We report a case of a 70 year old man who presented with redness, pain and photophobia, fibrinoid aqueous reaction, corneal edema and Choroidal detachment in his only seeing right eye following two years of an uneventful extra capsular cataract extraction and trabeculectomy with Mitomycin C. Treatment with topical antibiotics and steroids were partially effective with a persistent hypotony and choroidals. Bleb exploration revealed multiple scleral abscesses which were drained with surgical debridement of the necrosed areas growing Pseudomonas on culture. Patient was then treated with oral ciprofloxacin along with systemic steroids. Patient gained useful vision with complete resolution of choroidals. Infectious scleritis can occur as a late complication of combined surgery, Mitomycin C can be considered as a risk factor. Combined medical and surgical therapy when started in the early hours may result in a favourable outcome.

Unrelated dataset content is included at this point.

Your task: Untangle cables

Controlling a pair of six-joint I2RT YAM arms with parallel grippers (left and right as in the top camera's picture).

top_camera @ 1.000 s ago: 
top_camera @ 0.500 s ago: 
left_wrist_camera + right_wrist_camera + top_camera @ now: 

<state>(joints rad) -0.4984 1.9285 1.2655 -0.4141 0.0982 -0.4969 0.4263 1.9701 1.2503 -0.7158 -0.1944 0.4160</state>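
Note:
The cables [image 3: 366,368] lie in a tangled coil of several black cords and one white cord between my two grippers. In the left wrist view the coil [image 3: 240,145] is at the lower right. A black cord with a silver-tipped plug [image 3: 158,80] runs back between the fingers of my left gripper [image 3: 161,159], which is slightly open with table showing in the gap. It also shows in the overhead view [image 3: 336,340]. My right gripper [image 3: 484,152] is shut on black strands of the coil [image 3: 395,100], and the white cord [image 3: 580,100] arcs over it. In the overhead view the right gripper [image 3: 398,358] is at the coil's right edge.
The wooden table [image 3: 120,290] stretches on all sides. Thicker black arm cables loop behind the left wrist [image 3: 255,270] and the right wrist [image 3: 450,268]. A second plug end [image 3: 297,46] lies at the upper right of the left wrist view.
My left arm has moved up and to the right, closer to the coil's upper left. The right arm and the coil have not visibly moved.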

Keywords: Infectious scleritis; Combined Surgery; Choroidal detachment; Pseudomonas; Mitomycin C
Abbreviations: POAG: Primary open angle glaucoma; AC: Anterior chamber
Infectious scleritis presents as an ulcerated or nonulcerated, inflamed scleral nodule with Pseudomonas Aeruginosa (P. aeruginosa) being reported as the most common cause [1]. Pterygium surgery with application of mitomycin C has been identified as a common risk factor for infectious Scleritis [2]. There has been a single case report of postoperative necrotizing pseudomonas scleritis after trabeculectomy in the early phase [3]. The clinical outcome is generally poor and most cases required evisceration in the reported series [4].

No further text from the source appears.